**** Source material

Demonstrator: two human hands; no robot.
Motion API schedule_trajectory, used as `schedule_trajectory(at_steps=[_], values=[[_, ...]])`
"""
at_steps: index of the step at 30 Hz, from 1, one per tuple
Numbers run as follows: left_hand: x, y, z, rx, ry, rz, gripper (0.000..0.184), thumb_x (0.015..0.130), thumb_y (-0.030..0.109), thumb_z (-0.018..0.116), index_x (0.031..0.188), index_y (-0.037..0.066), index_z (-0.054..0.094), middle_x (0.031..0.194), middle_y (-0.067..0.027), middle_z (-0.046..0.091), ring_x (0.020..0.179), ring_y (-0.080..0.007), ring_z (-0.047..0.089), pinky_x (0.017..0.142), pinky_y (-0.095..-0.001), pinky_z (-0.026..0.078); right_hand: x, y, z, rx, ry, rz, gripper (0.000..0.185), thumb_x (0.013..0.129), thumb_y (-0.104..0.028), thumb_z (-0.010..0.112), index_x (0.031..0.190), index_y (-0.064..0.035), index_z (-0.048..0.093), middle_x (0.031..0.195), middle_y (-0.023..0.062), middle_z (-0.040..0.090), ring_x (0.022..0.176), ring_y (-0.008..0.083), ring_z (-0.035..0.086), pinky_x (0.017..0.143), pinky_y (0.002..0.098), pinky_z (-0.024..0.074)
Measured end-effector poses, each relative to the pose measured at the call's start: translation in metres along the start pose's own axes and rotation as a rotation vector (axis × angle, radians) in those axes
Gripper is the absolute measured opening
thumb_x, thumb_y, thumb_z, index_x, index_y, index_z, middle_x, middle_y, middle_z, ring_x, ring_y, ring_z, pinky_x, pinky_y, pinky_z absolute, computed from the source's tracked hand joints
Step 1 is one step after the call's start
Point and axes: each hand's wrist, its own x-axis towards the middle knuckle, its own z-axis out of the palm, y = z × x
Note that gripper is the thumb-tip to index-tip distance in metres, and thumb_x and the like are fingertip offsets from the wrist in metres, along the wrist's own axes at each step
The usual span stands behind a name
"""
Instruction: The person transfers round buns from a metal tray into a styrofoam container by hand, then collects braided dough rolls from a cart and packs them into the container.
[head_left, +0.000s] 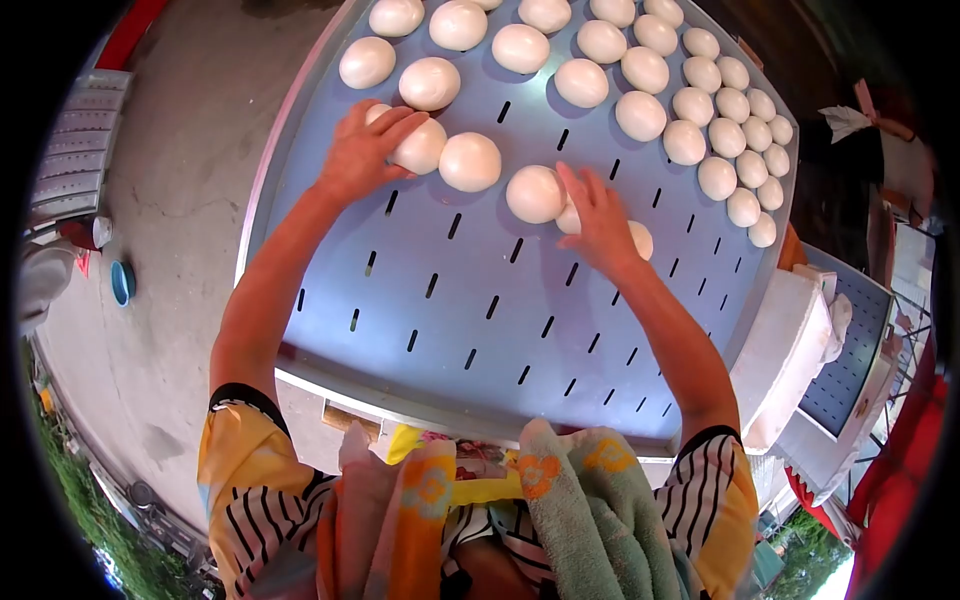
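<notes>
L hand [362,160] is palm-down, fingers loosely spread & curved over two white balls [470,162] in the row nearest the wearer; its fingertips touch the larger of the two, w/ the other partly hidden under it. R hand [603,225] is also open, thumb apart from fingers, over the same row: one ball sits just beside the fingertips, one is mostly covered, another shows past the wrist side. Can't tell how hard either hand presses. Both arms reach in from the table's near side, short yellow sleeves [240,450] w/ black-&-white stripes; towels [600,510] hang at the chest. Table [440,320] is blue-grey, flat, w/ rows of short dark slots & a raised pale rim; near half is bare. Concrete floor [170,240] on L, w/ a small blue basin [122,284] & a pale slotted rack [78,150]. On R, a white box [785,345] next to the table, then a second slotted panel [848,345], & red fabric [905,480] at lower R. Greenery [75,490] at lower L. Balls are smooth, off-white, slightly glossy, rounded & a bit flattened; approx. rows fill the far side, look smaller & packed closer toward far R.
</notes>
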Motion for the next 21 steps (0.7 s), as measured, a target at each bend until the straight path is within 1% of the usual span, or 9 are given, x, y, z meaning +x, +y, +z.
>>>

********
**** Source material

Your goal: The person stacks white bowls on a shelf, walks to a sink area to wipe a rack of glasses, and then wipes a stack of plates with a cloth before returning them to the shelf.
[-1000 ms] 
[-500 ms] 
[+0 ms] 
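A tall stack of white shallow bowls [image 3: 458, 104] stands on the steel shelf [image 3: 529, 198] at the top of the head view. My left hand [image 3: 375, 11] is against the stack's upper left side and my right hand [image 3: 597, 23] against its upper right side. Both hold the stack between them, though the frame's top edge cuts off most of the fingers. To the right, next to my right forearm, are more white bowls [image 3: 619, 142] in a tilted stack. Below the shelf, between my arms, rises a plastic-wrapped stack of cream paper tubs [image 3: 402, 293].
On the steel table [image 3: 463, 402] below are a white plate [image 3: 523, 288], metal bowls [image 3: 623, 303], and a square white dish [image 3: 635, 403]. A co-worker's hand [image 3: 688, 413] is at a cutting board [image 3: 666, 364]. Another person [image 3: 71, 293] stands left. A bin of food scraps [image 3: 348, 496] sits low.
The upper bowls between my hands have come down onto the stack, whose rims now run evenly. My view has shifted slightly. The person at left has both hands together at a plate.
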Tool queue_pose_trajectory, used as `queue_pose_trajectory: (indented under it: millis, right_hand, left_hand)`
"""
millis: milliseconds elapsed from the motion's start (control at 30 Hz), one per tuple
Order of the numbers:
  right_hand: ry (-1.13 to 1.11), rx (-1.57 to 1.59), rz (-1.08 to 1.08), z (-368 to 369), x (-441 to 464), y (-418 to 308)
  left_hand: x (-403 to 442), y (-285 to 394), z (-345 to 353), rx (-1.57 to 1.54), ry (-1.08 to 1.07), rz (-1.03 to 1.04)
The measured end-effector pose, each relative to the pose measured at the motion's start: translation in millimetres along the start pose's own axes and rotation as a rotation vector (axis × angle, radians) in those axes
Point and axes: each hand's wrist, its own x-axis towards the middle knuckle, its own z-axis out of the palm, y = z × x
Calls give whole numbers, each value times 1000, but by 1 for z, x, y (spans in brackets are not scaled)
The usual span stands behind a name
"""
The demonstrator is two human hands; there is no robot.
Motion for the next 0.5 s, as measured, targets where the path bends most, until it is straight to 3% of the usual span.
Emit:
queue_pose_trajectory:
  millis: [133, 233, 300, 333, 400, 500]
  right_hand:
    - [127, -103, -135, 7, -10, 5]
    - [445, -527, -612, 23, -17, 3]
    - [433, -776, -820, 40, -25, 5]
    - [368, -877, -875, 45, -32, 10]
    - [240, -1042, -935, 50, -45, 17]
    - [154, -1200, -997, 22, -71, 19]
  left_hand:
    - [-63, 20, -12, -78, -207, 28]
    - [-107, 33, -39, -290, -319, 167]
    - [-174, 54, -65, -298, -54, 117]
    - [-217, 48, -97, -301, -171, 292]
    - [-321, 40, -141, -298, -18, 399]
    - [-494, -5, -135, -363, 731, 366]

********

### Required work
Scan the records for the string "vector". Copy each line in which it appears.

### Answer section
Measured end-effector poses, each relative to the pose measured at the call's start: translation in metres along the start pose's own axes and rotation as a rotation vector (axis × angle, radians) in those axes
The measured end-effector pose, each relative to the pose measured at the motion's start: translation in millimetres along the start pose's own axes and rotation as a rotation vector (axis × angle, radians) in those axes

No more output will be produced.